_EXERCISE OBJECTIVE_. What is needed is an exact copy of the listing, with no pictures in it.
------------------------------------------------
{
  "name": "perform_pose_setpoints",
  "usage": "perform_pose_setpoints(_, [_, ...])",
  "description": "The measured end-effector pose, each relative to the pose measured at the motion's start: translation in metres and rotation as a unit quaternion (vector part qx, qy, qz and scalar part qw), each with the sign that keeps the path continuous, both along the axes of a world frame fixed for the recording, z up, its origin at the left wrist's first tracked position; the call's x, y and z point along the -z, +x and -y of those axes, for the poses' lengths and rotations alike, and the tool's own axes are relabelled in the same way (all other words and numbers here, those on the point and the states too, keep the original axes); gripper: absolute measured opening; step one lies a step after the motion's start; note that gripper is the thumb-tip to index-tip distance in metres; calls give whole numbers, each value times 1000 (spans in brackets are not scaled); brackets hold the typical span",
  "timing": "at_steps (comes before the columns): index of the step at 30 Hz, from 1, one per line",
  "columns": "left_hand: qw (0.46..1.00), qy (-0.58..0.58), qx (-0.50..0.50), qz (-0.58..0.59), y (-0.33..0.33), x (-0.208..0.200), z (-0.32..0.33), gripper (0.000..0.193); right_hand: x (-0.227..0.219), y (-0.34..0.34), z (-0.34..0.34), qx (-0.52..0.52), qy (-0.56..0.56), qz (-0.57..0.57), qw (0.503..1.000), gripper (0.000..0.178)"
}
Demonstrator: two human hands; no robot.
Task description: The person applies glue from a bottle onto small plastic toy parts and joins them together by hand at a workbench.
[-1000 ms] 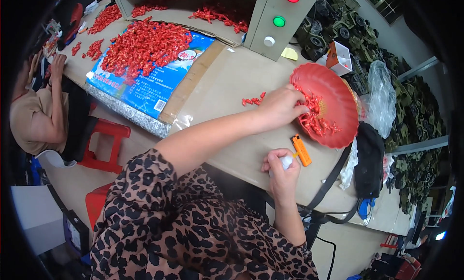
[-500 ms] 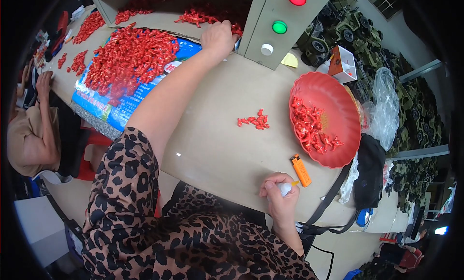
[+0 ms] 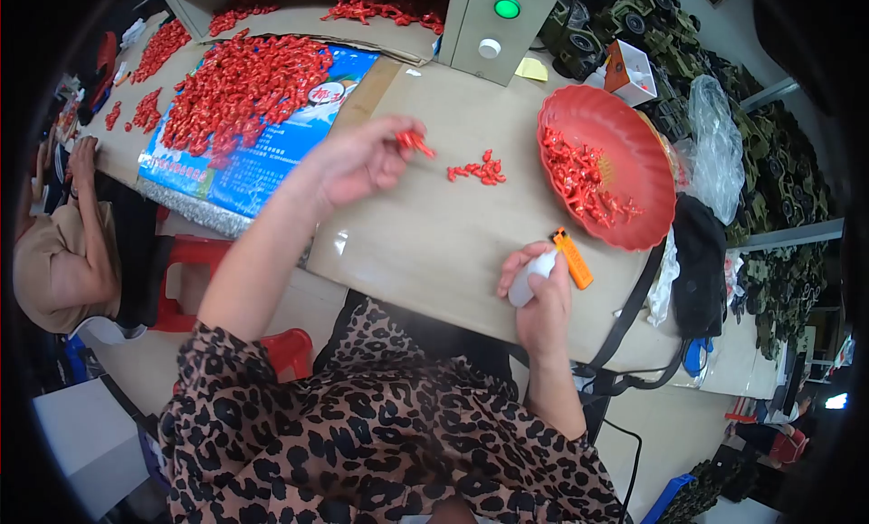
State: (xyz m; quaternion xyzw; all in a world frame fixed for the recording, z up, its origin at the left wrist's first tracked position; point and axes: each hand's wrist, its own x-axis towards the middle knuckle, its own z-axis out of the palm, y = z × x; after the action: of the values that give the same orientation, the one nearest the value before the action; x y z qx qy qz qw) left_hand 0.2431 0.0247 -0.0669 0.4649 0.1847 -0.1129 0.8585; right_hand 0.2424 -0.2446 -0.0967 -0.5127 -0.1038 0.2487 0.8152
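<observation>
My left hand (image 3: 369, 162) is raised over the table, a small glossy red figure (image 3: 415, 144) pinched between thumb and fingers. Just right of it, a few more red pieces (image 3: 480, 168) lie in a loose cluster on the tabletop. In my right hand (image 3: 540, 284) is a small white squeeze bottle (image 3: 532, 277), its tip by an orange lighter (image 3: 572, 259) on the table. Farther right stands a red scalloped bowl (image 3: 647, 162) with many red figures (image 3: 588, 185) inside.
A big heap of red figures (image 3: 240, 90) covers a blue printed sheet (image 3: 262, 185) at the left. Behind stands a grey metal box (image 3: 471, 40) with a lit green button. A black bag (image 3: 701, 280) lies right of the bowl. A person (image 3: 68, 262) sits at far left.
My left hand has come back from the metal box toward me, carrying a red figure. My right hand has turned, showing more of the bottle. The view has shifted.
</observation>
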Motion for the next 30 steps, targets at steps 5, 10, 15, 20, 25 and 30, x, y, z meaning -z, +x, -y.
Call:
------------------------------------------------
_PROBLEM SOLUTION_.
{
  "name": "perform_pose_setpoints",
  "usage": "perform_pose_setpoints(_, [_, ...])",
  "description": "The measured end-effector pose, each relative to the pose measured at the motion's start: translation in metres and rotation as a unit quaternion (vector part qx, qy, qz and scalar part qw), each with the sign that keeps the path continuous, both along the axes of a world frame fixed for the recording, z up, its origin at the left wrist's first tracked position; the call's x, y and z point along the -z, +x and -y of those axes, for the poses' lengths and rotations alike, and the tool's own axes are relabelled in the same way (all other words and numbers here, those on the point and the states too, keep the original axes); gripper: absolute measured opening; step one lies a step after the motion's start; note that gripper is the thumb-tip to index-tip distance in metres; calls give whole numbers, each value times 1000 (spans in brackets are not scaled); brackets hold the typical span",
  "timing": "at_steps (comes before the columns): index of the step at 30 Hz, from 1, one per line",
  "columns": "left_hand: qw (0.46..1.00), qy (-0.58..0.58), qx (-0.50..0.50), qz (-0.58..0.59), y (-0.33..0.33), x (-0.208..0.200), z (-0.32..0.33), gripper (0.000..0.193); right_hand: x (-0.227..0.219), y (-0.34..0.34), z (-0.34..0.34), qx (-0.52..0.52), qy (-0.56..0.56), qz (-0.57..0.57), qw (0.503..1.000), gripper (0.000..0.178)"
}
Demonstrator: two human hands; no robot.
Task description: The person applies glue from a bottle onto small plastic toy parts and joins them together by hand at a workbench.
[-1000 ms] 
[-500 ms] 
[+0 ms] 
State: (xyz m; quaternion xyzw; all in a world frame fixed for the recording, z up, its origin at the left wrist's first tracked position; point and axes: each hand's wrist, its own x-axis towards the middle knuckle, its own z-axis out of the palm, y = z × x; after the action: of the values that give the same orientation, the one nearest the value before the action; x y z qx qy qz qw) left_hand 0.2431 0.0247 -0.0669 0.4649 0.1847 -0.1129 0.8585; right_hand 0.2424 -0.2446 -0.0967 -0.5127 -0.1038 0.2487 0.8152
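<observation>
My left hand (image 3: 369, 162) is raised over the table, a small glossy red figure (image 3: 415, 144) pinched between thumb and fingers. Just right of it, a few more red pieces (image 3: 480, 168) lie in a loose cluster on the tabletop. In my right hand (image 3: 540, 284) is a small white squeeze bottle (image 3: 532, 277), its tip by an orange lighter (image 3: 572, 259) on the table. Farther right stands a red scalloped bowl (image 3: 647, 162) with many red figures (image 3: 588, 185) inside.
A big heap of red figures (image 3: 240, 90) covers a blue printed sheet (image 3: 262, 185) at the left. Behind stands a grey metal box (image 3: 471, 40) with a lit green button. A black bag (image 3: 701, 280) lies right of the bowl. A person (image 3: 68, 262) sits at far left.
My left hand has come back from the metal box toward me, carrying a red figure. My right hand has turned, showing more of the bottle. The view has shifted.
</observation>
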Motion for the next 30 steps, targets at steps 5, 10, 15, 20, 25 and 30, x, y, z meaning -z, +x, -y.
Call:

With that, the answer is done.